Scrupulosity: A different kind of OCD

I can remember in one or more of the HowToADHD videos, Jessica said something like “ADHD comes with friends!” She explains how ADHD often comes with comorbid conditions, which include anxiety, depression, OCD, and a variety of other conditions.

  • According to ADHD experts, about 80% of people with ADHD also have at least one comorbidity, and about 50% or more have two or more comorbidities with their ADHD.

I remember growing up with fictional TV shows occasionally having character who was a “pathological liar” (it seemed a regular plot element in the 80’s, whether it was the episode’s bad guy or a comedic antagonist). If you watch the original Jumanji movie, the character of ‘Judy’ starts out acting this way. Another memorable (though unrealistic) depiction was the main character in “Liar, Liar” at the beginning of the movie, but it was clear that he chose to lie all the time rather than it being a compulsion.

I’m the opposite. I feel like I could not tell a lie to save my life. If I say something that I know to be false, I am compelled to correct myself on the spot!

  • In my case it is more often from mis-stating something, but this especially goes for the few attempts I’ve made to tell a lie.
  • If I don’t, then I’ll be filled with guilt about it until I have rectified it.

The same goes for when I do something erroneous (even if accidental), and especially if I do something which is purely self-serving; or if I neglect to do something that I promised to do. I sometimes feel wracked by guilt if there’s something I know I could do to help someone or help resolve a problem, but don’t do.

After pondering this many times in my life, I realized that it is like a compulsion which is the antithesis of being a narcissist or a pathological liar. So, today I did a little research, and I discovered that there is a form of OCD which describes this. It is called “Scrupulosity”, or “Religious OCD”.

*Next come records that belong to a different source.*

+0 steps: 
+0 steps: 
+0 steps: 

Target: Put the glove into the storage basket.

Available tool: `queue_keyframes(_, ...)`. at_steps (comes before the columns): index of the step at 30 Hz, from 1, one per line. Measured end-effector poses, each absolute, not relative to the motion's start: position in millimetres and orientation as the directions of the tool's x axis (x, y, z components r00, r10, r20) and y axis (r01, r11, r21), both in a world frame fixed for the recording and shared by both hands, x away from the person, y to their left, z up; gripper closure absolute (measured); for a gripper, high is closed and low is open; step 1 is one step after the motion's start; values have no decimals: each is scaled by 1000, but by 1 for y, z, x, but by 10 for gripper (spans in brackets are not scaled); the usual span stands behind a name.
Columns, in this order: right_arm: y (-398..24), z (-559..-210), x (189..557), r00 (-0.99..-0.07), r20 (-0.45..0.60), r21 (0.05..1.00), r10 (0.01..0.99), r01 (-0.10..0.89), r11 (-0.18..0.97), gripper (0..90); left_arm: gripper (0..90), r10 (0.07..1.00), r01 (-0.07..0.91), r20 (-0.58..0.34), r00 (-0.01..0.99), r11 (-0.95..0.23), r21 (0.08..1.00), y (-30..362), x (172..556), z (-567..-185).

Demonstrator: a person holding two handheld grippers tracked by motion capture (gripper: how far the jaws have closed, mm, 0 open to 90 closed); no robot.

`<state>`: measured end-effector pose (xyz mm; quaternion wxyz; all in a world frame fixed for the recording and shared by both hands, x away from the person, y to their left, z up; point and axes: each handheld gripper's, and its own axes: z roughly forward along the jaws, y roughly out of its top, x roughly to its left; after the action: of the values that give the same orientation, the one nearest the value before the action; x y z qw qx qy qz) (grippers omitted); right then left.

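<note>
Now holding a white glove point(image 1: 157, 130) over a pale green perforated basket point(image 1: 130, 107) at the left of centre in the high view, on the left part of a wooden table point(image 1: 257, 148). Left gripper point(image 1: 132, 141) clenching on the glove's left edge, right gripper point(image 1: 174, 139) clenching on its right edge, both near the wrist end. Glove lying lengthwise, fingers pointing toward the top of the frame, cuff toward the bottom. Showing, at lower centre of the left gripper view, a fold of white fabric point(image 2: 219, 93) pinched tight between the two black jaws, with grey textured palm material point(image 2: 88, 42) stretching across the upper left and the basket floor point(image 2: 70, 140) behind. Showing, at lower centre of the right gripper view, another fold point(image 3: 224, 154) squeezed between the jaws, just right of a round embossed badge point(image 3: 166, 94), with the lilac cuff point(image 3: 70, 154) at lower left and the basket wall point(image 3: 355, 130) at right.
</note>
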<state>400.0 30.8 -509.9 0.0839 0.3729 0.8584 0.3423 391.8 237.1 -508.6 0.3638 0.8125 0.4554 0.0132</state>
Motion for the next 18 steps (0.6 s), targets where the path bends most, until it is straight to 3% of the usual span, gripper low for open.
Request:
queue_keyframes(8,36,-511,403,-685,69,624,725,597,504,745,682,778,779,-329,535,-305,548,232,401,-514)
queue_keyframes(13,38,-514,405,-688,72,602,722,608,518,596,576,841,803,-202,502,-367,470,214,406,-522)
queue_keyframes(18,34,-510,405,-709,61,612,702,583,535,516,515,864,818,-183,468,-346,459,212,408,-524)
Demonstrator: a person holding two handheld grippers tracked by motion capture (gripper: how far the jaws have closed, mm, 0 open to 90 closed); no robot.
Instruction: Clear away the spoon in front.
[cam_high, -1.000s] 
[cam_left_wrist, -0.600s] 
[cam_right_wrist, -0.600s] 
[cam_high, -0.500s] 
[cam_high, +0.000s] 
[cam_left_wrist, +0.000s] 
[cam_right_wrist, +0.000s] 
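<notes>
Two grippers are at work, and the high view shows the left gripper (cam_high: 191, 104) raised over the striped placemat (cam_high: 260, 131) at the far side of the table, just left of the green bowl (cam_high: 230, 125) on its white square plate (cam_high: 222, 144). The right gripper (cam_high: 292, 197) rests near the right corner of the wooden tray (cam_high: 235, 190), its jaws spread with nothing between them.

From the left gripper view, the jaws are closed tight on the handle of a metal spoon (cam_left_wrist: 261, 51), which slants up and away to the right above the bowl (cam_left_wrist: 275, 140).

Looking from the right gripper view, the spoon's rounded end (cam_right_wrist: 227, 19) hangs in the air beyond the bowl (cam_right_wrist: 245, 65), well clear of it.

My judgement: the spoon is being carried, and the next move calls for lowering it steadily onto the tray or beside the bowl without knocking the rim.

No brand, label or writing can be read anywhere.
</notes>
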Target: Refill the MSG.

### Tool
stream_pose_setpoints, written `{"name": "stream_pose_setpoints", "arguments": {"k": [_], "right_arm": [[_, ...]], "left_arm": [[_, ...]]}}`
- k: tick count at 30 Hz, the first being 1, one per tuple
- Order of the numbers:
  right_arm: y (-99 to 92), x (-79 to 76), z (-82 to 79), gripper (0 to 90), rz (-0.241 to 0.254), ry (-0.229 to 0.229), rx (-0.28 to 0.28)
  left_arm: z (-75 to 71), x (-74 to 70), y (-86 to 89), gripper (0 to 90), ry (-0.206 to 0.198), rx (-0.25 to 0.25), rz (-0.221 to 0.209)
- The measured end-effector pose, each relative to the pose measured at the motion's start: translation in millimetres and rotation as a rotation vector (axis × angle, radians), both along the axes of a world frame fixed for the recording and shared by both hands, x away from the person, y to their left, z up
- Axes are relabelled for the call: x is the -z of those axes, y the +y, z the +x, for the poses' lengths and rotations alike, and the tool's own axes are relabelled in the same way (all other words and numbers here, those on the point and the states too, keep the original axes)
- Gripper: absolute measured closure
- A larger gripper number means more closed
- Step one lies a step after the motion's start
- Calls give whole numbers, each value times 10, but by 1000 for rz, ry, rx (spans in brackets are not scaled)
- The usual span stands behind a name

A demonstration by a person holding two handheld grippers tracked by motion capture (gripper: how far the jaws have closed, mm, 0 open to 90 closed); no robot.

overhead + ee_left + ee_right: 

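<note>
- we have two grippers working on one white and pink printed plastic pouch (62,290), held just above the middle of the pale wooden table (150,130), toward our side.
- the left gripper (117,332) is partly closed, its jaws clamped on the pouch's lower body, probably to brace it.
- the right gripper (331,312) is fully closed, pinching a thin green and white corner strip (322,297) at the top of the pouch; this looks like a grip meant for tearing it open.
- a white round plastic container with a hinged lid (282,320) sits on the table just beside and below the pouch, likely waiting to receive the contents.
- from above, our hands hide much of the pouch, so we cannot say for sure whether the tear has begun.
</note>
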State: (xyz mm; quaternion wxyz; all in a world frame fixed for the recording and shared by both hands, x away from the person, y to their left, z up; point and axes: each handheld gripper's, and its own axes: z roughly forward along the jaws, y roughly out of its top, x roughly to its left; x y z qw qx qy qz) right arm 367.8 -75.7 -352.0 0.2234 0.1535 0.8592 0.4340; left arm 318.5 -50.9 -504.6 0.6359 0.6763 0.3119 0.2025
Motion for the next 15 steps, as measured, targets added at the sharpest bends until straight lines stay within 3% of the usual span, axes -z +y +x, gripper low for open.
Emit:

  • Scrupulosity is described as being “excessively preoccupied with making sure you do the right thing”. (I got the wording of this from a YouTube video, but I didn’t finish the video, so I’m not going to reference it at this time.)
  • It is often affiliated with people who seem “overly religious” or fastidious followers of a particular faith’s tenets. (I grew up Catholic, and according to one source I read, Wikipedia I think, in the mid-20th Century it was believed that 25% of Catholics were affected by this.) However, people who are non-religious can be equally affected by it, regarding their own moral/ethical beliefs.

Same as I had the “aha!” moment when I realized I had ADHD, this totally seems like another piece to the puzzle which is me. (Whenever I finally get that psychologist appointment I’ve been waiting months for already, I’ll make a note to bring this up…probably after I’ve got the ADHD confirmation that my doctor referred me for.)